# Mt. Morris Blues & BBQ Comp Results



## Bruce B (Aug 17, 2008)

It was a pleasure to help out the Rubbed, Smoked and Sauced team this past weekend up in Mt. Morris, MI. This was a first year comp, KCBS sanctioned. Team consists of Spydermike and BBQBubba from this board. 
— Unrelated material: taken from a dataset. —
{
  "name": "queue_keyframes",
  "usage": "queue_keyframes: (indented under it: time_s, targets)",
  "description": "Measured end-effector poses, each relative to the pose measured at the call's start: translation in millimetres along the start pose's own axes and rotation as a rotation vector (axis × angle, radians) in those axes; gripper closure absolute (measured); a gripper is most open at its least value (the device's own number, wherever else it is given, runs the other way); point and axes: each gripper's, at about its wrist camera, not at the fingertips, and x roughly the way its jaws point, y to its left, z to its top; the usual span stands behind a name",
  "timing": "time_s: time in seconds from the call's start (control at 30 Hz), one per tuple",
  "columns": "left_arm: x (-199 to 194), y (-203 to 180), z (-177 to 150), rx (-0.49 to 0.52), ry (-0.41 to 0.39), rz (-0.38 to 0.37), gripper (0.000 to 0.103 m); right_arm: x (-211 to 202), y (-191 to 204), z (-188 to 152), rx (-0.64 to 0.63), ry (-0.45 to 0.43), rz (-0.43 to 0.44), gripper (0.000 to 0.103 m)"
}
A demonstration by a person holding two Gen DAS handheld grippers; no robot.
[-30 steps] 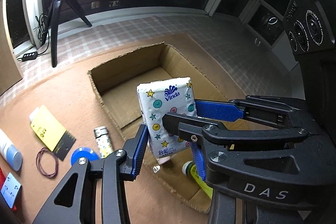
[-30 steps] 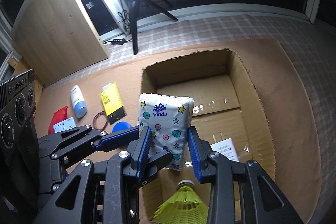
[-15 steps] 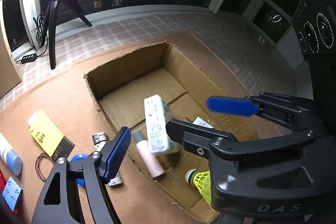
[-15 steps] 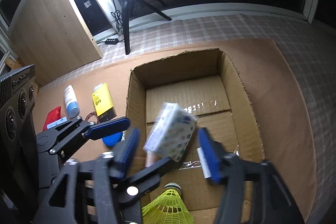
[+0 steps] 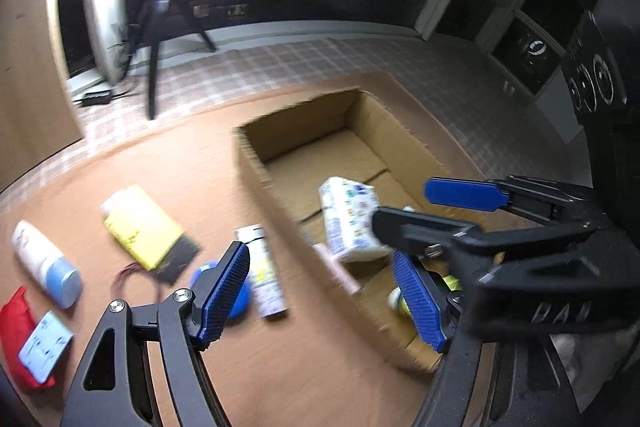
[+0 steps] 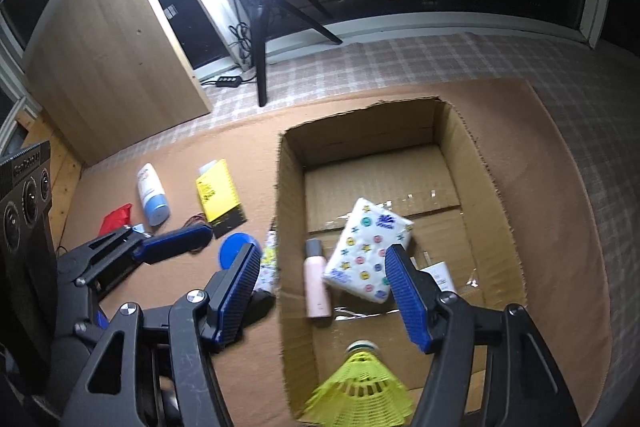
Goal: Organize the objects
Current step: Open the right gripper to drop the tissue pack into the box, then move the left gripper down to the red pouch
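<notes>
We see an open cardboard box (image 6: 476, 163) on a brown surface (image 6: 560, 195), and our right gripper (image 6: 324, 291) hangs over its near end. Past the right fingers (image 6: 408, 299), a tissue pack (image 6: 366, 249) with little stars and faces lies flat on the box floor. Just to its left lies a pink bottle (image 6: 316, 283), close to the left wall of the box. Near the bottom edge of this view, below the fingers, sits a yellow shuttlecock (image 6: 360, 391).

To the left of the box, out on the surface, there is a patterned tube (image 6: 269, 259) right against the box wall, a blue round lid (image 6: 234, 251), a yellow packet (image 6: 218, 191), a white bottle with a blue cap (image 6: 152, 193), a red pouch (image 6: 116, 219) and a thin band (image 5: 132, 273). A ring light on a black stand (image 6: 260, 39) is well past the box.

Our left gripper (image 5: 328, 291) hangs over the left wall of the box, and that wall runs between its fingers (image 5: 224, 291). Its view is blurry.

Both pairs of fingers have just been opening. Now they are spread wide apart. They hold nothing, and they do not touch the tissue pack.
</notes>
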Motion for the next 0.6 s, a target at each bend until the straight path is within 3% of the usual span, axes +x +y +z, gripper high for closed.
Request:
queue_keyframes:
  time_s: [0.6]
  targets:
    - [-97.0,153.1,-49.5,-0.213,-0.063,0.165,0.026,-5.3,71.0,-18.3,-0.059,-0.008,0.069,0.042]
Thanks for letting me tag along; we finished 12th overall.

Chicken:
1. Bavarian Smoke
2. Rubbed, Smoked and Sauced
3. Pigs-N-Digs BBQ
4. Road Master BBQ
5. Homefires Burnin'
6. Pork of the North
7. DNA Hog Farm
8. Angelo's No Pig Too Big
9. Down Home BBQ
10. Schultz's Backyard BBQ

Pork Ribs:
1. All Day Smoke
2. Extreme Roasters
3. Motley Que Crew
4. Bavarian Smoke BBQ
5. Two Men and a Hog
6. Down Home BBQ
7. Great Lakes BBQ and Feed
8. Smokin' Scotsmen
9. Pork of the North
10. Homefires Burnin'

Pork:
1. Motley Que Crew
2. All Day Smoke
3. Rubbed, Smoked and Sauced
4. Big Dog BBQ
5. DNA Hog Farm
6. Roadmaster BBQ
7. Pork of the North
8. Homefires Burnin'
9. Rib Masters
10. Down Home BBQ

Brisket:
1. All Day Smoke
2. Down Home BBQ
3. Red Wagon BBQ
4. Motley Que Crew
5. Smokin' Scotsmen
6. Great Lakes BBQ & Feed
7. Homefires Burnin'
8. Angelo's No Pig Too Big
9. Pork of the North
10. Extreme Roasters

Overall:
1. GC--ALL DAY SMOKE
2. RC--MOTLEY QUE CREW

3. Down Home BBQ
4. Bavarian Smoke BBQ
5. Pork of the North
6. Extreme Roasters
7. Homefires Burnin'
8. Great Lakes BBQ & Feed Co.
9. Smokin' Scotsmen
10. DNA Hog Farm

29 Teams, Great weather and another fine addition to the Michigan bbq contest scene!


----------



## Captain Morgan (Aug 17, 2008)

looks like you didn't hurt em too bad Bruce!


----------



## Puff1 (Aug 17, 2008)

Awesome job guys! I wish I could have come to visit and drink your beer.


----------



## Bruce B (Aug 17, 2008)

Puff said:
			
		

> Awesome job guys! I wish I could have come to visit and drink your beer.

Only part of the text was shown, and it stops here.